# [Exercise instructions]
Give every entry again, unchanged, and leave its images out.

[Exercise material — start]

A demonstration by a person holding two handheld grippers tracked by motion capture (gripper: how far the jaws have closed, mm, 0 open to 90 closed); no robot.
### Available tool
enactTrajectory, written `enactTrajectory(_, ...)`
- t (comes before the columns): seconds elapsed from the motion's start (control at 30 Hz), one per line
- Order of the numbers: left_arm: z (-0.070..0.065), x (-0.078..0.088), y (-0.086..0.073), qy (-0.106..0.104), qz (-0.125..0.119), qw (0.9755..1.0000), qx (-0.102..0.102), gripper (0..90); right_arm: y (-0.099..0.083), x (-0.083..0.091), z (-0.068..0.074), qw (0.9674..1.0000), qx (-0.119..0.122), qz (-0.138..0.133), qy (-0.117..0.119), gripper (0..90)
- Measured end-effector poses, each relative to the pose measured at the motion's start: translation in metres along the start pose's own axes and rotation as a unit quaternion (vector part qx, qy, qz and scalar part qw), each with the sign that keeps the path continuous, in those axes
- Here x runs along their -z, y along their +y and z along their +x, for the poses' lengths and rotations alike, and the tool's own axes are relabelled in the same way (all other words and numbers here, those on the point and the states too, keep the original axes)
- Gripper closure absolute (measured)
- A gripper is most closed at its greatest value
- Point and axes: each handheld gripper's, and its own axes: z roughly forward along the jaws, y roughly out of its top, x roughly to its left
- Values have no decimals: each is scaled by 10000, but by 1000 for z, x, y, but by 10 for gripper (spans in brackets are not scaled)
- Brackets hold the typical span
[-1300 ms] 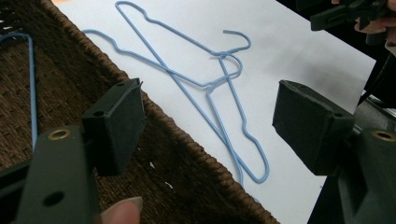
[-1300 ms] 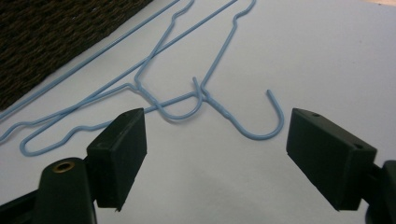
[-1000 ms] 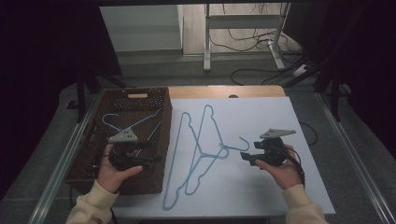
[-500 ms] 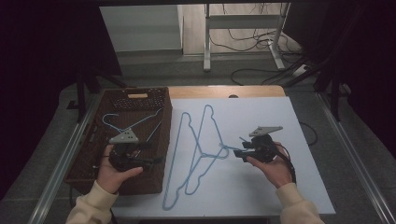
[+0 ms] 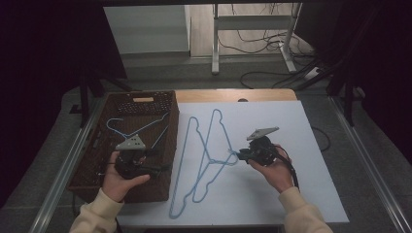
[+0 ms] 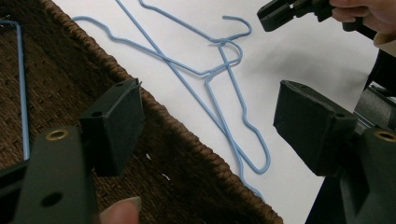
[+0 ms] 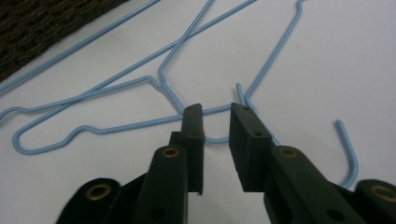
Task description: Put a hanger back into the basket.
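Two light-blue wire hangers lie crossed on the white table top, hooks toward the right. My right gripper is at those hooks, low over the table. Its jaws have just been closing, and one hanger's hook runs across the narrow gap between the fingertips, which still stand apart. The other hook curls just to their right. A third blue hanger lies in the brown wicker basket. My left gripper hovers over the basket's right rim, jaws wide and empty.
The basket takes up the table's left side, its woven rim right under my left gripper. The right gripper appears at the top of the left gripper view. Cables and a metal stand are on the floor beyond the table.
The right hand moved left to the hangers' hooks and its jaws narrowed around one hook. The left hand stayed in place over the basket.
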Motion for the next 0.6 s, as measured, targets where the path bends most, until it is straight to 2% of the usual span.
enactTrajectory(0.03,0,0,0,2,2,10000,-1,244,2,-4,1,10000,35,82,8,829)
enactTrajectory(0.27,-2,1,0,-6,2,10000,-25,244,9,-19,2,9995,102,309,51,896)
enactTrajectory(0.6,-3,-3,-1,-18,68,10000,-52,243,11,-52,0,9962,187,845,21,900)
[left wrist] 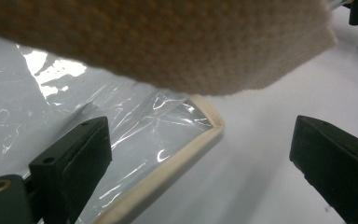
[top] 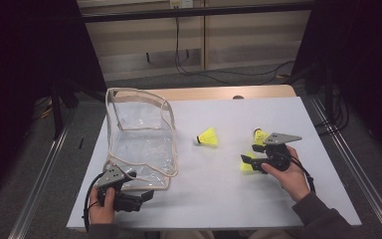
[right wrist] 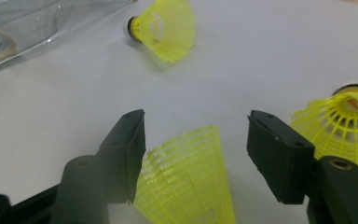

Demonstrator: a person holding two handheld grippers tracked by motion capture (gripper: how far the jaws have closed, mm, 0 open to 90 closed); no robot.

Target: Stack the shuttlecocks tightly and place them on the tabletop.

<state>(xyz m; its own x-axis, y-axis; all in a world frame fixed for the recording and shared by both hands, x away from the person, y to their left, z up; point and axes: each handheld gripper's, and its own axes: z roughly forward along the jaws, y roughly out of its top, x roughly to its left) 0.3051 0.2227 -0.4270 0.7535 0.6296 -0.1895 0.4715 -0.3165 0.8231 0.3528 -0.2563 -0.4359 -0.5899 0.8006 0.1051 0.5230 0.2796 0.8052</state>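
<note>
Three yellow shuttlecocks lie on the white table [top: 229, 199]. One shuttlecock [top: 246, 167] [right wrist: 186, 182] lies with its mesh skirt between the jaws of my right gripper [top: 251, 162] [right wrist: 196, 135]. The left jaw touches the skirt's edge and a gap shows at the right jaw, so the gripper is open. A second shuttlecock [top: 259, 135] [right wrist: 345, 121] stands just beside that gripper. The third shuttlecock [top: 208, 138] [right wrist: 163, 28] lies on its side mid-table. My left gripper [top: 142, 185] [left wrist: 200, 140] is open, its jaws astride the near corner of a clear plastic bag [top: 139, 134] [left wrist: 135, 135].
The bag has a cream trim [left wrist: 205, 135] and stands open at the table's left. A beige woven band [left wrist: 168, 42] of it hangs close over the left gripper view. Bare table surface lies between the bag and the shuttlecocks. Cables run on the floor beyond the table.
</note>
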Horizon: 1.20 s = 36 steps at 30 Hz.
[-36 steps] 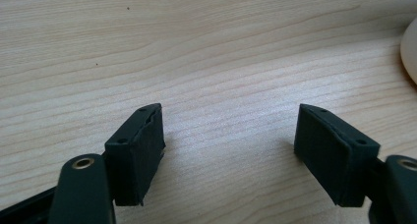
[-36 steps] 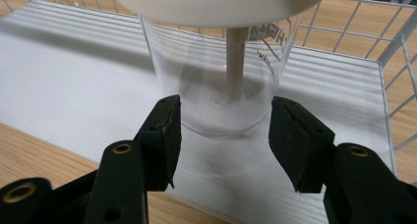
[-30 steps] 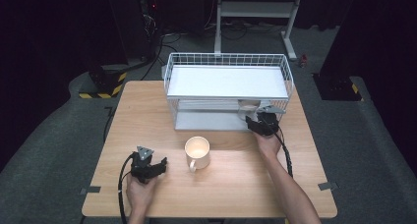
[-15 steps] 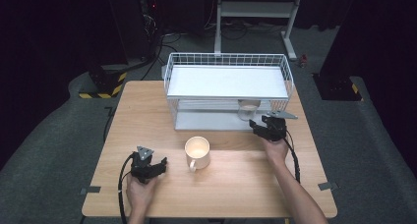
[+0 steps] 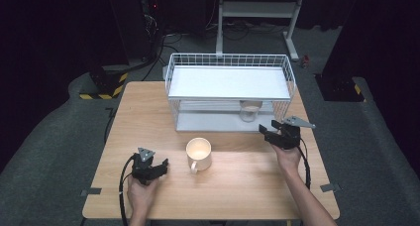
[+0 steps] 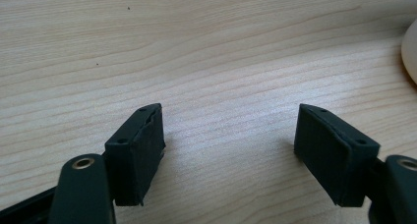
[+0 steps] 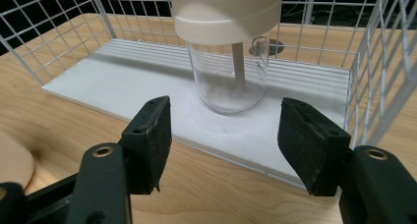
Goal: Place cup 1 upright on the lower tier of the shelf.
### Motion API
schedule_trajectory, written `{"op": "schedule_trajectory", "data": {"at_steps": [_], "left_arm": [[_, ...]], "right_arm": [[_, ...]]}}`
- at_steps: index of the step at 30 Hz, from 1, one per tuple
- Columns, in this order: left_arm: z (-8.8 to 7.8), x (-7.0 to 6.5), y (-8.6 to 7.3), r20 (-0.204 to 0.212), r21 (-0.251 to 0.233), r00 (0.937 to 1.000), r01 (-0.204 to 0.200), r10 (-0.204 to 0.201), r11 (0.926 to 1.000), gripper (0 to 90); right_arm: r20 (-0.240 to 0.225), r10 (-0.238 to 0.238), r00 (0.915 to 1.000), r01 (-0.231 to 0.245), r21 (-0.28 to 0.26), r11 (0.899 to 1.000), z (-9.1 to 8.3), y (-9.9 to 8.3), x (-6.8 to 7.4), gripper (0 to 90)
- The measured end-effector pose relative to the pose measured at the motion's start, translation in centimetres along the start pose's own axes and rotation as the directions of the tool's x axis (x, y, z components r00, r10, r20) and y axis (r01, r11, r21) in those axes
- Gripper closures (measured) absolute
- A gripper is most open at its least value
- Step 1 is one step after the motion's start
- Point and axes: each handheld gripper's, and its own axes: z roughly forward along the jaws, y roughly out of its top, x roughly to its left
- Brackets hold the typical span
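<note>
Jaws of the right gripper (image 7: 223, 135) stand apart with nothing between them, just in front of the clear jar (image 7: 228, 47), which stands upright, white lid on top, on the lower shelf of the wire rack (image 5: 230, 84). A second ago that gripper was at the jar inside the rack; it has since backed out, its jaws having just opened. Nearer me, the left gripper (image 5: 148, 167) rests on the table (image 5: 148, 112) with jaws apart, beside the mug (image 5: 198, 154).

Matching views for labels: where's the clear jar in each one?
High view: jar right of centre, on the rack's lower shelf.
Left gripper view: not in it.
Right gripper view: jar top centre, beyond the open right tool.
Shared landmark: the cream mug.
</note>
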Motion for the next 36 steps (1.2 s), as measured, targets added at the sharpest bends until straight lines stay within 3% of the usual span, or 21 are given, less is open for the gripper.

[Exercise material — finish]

# [Answer box]
A demonstration by a person holding two handheld grippers tracked by motion capture (gripper: how far the jaws have closed, mm, 0 open to 90 closed); no robot.
### Available tool
enactTrajectory, written `enactTrajectory(_, ...)`
- t (comes before the columns): seconds elapsed from the motion's start (control at 30 Hz), one per line
- Order of the numbers: left_arm: z (-0.070..0.065), x (-0.078..0.088), y (-0.086..0.073), qy (-0.106..0.104), qz (-0.125..0.119), qw (0.9755..1.0000), qx (-0.102..0.102), gripper (0..90); right_arm: y (-0.099..0.083), x (-0.083..0.091), z (-0.068..0.074), qw (0.9674..1.0000), qx (-0.119..0.122), qz (-0.138..0.133), qy (-0.117..0.119), gripper (0..90)
- Measured end-effector poses, each relative to the pose measured at the motion's start: translation in metres along the start pose's own axes and rotation as a unit quaternion (vector part qx, qy, qz and scalar part qw), each with the sign that keeps the path continuous, in those axes
- Here x runs along their -z, y along their +y and z along their +x, for the poses' lengths and rotations alike, and the tool's own axes are relabelled in the same way (all other words and numbers here, those on the point and the states too, keep the original axes)
- Gripper closure absolute (measured)
- A gripper is most closed at its greatest value
- Point and axes: each handheld gripper's, and its own axes: z roughly forward along the jaws, y roughly out of its top, x roughly to its left
- Values have no decimals: each is scaled by 10000, but by 1000 for z, x, y, but by 10 for gripper (spans in brackets are not scaled)
- Brackets hold the typical span
[-1300 ms] 
[-1300 ms] 
[-1000 ms] 
[-500 ms] 
[+0 ms] 
[+0 ms] 
[+0 ms] 
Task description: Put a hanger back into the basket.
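Two light-blue wire hangers lie crossed on the white table top, hooks toward the right. My right gripper is at those hooks, low over the table. Its jaws have just been closing, and one hanger's hook runs across the narrow gap between the fingertips, which still stand apart. The other hook curls just to their right. A third blue hanger lies in the brown wicker basket. My left gripper hovers over the basket's right rim, jaws wide and empty.
The basket takes up the table's left side, its woven rim right under my left gripper. The right gripper appears at the top of the left gripper view. Cables and a metal stand are on the floor beyond the table.
The right hand moved left to the hangers' hooks and its jaws narrowed around one hook. The left hand stayed in place over the basket.
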Motion for the next 0.6 s, as measured, targets where the path bends most, until it is straight to 2% of the usual span.
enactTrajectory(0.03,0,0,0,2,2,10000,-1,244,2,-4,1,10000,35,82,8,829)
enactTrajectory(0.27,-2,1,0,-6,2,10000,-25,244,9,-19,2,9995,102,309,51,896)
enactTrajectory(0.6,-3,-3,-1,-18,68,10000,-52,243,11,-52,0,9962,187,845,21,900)
[left wrist] 
[top] 
[right wrist] 

Demonstrator: a person holding two handheld grippers tracked by motion capture (gripper: how far the jaws have closed, mm, 0 open to 90 closed); no robot.

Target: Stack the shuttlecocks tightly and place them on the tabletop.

<state>(xyz m; its own x-axis, y-axis; all in a world frame fixed for the recording and shared by both hands, x away from the person, y to their left, z up; point and axes: each handheld gripper's, and its own axes: z roughly forward along the jaws, y roughly out of its top, x roughly to its left) 0.3051 0.2227 -0.4270 0.7535 0.6296 -0.1895 0.4715 -0.3165 0.8231 0.3528 -0.2563 -0.4359 -0.5899 0.8006 0.1051 0.5230 0.2796 0.8052</state>
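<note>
Three yellow shuttlecocks lie on the white table [top: 229, 199]. One shuttlecock [top: 246, 167] [right wrist: 186, 182] lies with its mesh skirt between the jaws of my right gripper [top: 251, 162] [right wrist: 196, 135]. The left jaw touches the skirt's edge and a gap shows at the right jaw, so the gripper is open. A second shuttlecock [top: 259, 135] [right wrist: 345, 121] stands just beside that gripper. The third shuttlecock [top: 208, 138] [right wrist: 163, 28] lies on its side mid-table. My left gripper [top: 142, 185] [left wrist: 200, 140] is open, its jaws astride the near corner of a clear plastic bag [top: 139, 134] [left wrist: 135, 135].
The bag has a cream trim [left wrist: 205, 135] and stands open at the table's left. A beige woven band [left wrist: 168, 42] of it hangs close over the left gripper view. Bare table surface lies between the bag and the shuttlecocks. Cables run on the floor beyond the table.
</note>
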Horizon: 1.20 s = 36 steps at 30 Hz.
[-36 steps] 
[-36 steps] 
[-30 steps] 
[-15 steps] 
[+0 steps] 
[+0 steps] 
[+0 steps] 
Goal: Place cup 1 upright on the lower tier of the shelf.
### Motion API
schedule_trajectory, written `{"op": "schedule_trajectory", "data": {"at_steps": [_], "left_arm": [[_, ...]], "right_arm": [[_, ...]]}}`
- at_steps: index of the step at 30 Hz, from 1, one per tuple
- Columns, in this order: left_arm: z (-8.8 to 7.8), x (-7.0 to 6.5), y (-8.6 to 7.3), r20 (-0.204 to 0.212), r21 (-0.251 to 0.233), r00 (0.937 to 1.000), r01 (-0.204 to 0.200), r10 (-0.204 to 0.201), r11 (0.926 to 1.000), gripper (0 to 90); right_arm: r20 (-0.240 to 0.225), r10 (-0.238 to 0.238), r00 (0.915 to 1.000), r01 (-0.231 to 0.245), r21 (-0.28 to 0.26), r11 (0.899 to 1.000), z (-9.1 to 8.3), y (-9.9 to 8.3), x (-6.8 to 7.4), gripper (0 to 90)
- The measured end-effector pose relative to the pose measured at the motion's start, translation in centimetres along the start pose's own axes and rotation as the directions of the tool's x axis (x, y, z components r00, r10, r20) and y axis (r01, r11, r21) in those axes
- Gripper closures (measured) absolute
- A gripper is most open at its least value
- Step 1 is one step after the motion's start
- Point and axes: each handheld gripper's, and its own axes: z roughly forward along the jaws, y roughly out of its top, x roughly to its left
- Brackets hold the typical span
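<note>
Jaws of the right gripper (image 7: 223, 135) stand apart with nothing between them, just in front of the clear jar (image 7: 228, 47), which stands upright, white lid on top, on the lower shelf of the wire rack (image 5: 230, 84). A second ago that gripper was at the jar inside the rack; it has since backed out, its jaws having just opened. Nearer me, the left gripper (image 5: 148, 167) rests on the table (image 5: 148, 112) with jaws apart, beside the mug (image 5: 198, 154).

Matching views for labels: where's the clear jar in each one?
High view: jar right of centre, on the rack's lower shelf.
Left gripper view: not in it.
Right gripper view: jar top centre, beyond the open right tool.
Shared landmark: the cream mug.
</note>
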Motion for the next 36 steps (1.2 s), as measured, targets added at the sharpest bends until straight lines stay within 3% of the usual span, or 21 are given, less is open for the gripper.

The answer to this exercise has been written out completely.